• **About this exercise**:
Scan the entries below. Report each line where the string "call" occurs.

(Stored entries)
——————————
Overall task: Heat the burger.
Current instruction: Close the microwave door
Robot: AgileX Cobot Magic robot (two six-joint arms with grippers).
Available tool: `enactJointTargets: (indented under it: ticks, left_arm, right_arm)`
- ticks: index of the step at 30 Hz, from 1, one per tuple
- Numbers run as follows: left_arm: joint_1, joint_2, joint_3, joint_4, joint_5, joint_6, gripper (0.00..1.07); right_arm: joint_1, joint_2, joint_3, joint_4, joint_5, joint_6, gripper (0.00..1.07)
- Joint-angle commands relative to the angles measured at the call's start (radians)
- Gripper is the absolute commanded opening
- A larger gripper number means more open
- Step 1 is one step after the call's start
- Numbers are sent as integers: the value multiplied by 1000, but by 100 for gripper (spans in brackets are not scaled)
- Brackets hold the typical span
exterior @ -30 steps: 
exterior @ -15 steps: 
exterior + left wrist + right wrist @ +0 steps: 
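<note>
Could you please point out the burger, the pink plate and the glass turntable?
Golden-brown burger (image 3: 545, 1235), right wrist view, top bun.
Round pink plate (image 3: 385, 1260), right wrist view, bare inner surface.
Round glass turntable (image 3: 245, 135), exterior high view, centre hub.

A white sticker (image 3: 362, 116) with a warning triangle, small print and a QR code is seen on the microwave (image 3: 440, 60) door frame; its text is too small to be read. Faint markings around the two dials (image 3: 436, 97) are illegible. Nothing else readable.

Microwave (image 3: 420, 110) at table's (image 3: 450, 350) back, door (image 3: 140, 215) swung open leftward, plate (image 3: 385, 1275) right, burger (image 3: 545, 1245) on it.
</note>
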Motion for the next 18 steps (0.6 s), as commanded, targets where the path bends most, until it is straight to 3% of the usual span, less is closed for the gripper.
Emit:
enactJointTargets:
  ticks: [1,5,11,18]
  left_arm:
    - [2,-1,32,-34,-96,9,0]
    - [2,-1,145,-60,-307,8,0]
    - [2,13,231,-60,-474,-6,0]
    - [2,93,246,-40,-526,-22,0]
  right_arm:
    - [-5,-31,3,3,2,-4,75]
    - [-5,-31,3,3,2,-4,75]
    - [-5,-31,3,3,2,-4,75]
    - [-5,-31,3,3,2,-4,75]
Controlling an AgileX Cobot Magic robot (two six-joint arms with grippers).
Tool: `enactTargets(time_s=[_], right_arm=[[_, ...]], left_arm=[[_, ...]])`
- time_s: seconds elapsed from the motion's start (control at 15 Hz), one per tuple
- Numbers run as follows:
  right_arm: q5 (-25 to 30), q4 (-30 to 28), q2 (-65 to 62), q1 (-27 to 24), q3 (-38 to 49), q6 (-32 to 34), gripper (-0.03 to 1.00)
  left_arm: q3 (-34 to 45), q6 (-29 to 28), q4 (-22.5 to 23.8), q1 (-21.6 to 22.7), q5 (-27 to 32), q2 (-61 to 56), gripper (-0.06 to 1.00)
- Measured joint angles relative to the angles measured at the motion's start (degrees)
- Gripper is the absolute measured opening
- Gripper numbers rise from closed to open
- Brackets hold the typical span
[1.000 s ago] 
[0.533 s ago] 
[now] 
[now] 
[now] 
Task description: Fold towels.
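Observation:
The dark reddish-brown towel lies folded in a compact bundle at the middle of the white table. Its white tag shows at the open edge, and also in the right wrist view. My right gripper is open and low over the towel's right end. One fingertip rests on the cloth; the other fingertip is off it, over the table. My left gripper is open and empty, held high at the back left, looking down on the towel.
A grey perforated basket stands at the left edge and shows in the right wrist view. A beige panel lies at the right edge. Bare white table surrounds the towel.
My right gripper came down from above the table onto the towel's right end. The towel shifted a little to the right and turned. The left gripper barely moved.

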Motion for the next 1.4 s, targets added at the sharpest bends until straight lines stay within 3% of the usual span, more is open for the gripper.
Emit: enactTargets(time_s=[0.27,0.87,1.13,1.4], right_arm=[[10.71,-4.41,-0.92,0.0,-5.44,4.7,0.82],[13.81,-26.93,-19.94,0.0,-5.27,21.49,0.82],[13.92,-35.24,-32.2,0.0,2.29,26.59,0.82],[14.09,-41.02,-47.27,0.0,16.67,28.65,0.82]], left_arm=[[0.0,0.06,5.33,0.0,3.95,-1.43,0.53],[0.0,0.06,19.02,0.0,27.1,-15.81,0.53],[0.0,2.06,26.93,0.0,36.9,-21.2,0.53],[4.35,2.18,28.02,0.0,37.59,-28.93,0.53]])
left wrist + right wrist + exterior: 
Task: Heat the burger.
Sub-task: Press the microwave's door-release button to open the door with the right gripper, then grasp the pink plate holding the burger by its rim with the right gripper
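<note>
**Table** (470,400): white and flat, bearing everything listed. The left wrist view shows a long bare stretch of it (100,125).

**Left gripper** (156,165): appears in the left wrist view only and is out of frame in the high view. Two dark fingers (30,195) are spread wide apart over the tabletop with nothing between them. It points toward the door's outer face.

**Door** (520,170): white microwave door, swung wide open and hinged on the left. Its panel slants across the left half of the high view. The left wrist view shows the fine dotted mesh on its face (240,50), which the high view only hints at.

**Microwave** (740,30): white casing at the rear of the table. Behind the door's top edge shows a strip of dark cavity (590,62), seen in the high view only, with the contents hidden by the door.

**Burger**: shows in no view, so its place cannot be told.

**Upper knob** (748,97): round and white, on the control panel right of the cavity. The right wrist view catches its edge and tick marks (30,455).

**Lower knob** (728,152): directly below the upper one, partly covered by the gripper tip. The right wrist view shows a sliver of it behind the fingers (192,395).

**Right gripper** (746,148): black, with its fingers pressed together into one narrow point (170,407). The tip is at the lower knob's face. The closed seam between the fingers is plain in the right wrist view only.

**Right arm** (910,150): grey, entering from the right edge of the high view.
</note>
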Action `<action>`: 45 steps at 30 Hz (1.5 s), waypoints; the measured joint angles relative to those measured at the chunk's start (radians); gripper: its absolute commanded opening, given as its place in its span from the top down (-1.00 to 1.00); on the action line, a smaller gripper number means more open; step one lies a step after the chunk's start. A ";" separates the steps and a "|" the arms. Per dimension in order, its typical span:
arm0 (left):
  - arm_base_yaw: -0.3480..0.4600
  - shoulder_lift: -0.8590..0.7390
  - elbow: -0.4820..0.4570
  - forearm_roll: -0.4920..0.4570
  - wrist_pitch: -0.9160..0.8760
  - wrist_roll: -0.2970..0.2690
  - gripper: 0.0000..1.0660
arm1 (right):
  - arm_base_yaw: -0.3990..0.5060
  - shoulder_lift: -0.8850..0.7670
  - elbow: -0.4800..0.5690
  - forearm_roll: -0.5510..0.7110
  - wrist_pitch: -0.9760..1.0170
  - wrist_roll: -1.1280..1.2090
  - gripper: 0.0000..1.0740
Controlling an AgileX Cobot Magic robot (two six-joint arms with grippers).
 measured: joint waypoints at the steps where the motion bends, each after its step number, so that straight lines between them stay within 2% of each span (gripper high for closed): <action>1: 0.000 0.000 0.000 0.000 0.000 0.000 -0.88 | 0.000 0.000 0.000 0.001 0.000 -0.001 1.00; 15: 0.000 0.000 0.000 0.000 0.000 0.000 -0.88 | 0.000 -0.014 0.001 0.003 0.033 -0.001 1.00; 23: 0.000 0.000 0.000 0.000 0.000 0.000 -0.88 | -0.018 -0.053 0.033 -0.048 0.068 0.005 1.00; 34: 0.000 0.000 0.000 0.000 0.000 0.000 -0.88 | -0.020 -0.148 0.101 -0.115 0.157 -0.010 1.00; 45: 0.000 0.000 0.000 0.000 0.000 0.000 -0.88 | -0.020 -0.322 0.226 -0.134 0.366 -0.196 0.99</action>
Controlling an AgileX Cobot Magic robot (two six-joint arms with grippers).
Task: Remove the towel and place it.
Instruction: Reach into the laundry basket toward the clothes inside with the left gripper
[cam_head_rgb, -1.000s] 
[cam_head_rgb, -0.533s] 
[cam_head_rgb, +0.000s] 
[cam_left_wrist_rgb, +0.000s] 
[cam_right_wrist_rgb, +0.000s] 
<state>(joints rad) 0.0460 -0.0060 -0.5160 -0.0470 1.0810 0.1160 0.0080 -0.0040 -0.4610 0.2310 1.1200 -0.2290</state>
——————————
• **Finished exercise**:
- Joint-angle commands relative to the angles measured at the call's start (radians)
- Step 1 is one step after the call's start

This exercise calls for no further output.